İHD’den Anter Davası'na sahip çıkma çağrısı: Zamanaşımı insanlık suçu

İHD, zamanaşımı tehlikesi bulunan JİTEM ana davasıyla birleştirilen Musa Anter cinayeti davasının 30. duruşması öncesi çağrıda bulundu: Devlet eliyle öldürülenlerin zamanaşımı olmaması gerekiyor.

Abone ol

Ogün Akkaya

ANKARA - JİTEM ana davasıyla birleştirilen Musa Anter cinayeti davasının 30. duruşması yarın Ankara 6. Ağır Ceza Mahkemesi’nde görülecek. İnsan Hakları Derneği Ankara Şubesi, zamanaşımı tehlikesi ile karşı karşıya olan dava öncesinde 'İnsanlığa Karşı İşlenen Suçlarda Zaman Aşımı Yoktur' başlıklı açıklama yaparak emek ve demokrasi güçlerini davaya katılmaya çağırdı.

‘DAVA BİRLEŞTİRİLDİKTEN SONRA CİDDİ ADIM ATILMADI’
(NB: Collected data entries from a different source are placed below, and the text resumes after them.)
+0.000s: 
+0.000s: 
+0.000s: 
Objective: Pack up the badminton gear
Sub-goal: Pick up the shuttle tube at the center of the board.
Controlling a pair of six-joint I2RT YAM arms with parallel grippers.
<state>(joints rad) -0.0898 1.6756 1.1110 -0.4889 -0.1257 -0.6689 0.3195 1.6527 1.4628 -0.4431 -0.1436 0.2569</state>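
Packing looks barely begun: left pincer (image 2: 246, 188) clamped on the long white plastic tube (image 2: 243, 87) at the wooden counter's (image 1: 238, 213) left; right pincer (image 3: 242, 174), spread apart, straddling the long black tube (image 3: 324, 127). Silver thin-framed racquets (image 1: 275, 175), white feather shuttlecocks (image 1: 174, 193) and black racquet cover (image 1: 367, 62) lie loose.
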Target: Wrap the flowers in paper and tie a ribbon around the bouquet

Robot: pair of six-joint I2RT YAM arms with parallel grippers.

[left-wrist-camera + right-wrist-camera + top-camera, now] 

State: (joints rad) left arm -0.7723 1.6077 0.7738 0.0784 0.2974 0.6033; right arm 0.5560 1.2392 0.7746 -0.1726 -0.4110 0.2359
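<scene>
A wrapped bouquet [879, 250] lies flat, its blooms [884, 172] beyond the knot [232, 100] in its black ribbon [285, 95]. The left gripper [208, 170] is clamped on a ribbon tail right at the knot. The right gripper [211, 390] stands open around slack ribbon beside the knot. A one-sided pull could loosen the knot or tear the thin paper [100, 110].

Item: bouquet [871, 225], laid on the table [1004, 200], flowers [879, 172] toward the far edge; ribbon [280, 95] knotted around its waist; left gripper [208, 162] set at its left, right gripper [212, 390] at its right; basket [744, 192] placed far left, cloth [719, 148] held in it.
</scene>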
İHD Ankara Şubesi Eş Genel Başkanı Nuray Çevirmen tarafından okunan basın açıklamasında, Musa Anter’in öldürülmesi üzerinden 30 yıl geçtiği hatırlatılarak, "Bu 30 yıllık süreçte, açık itiraflara, belirgin kanıtlara rağmen, Kürt sorununu varlığının paranoyası olarak gören egemen zihniyetin bir türlü vazgeçmediği cezasızlık politikasının yansıması olarak dava uzatıldıkça uzatıldı ve zaman aşımı tehdidine maruz bırakıldı" ifadelerine yer verildi.
Musa Anter Davası'nın JİTEM Ana Davası ile birleştirilmesinin ardından ilerleyişine dair ciddi bir adımın atılmadığını söyleyen Çevirmen, "90'lı yılların yaşam hakkı ihlallerinin, katletme, kaçırarak kaybetme şeklindeki kabarık bilançosu, zorlukla açtırılan soruşturma ve davalar, muktedir yapı tarafından büyük bir titizlikle sürdürülen cezasızlık politikasının gereği olarak çok büyük oranda sonuçsuz bırakılmıştır" dedi.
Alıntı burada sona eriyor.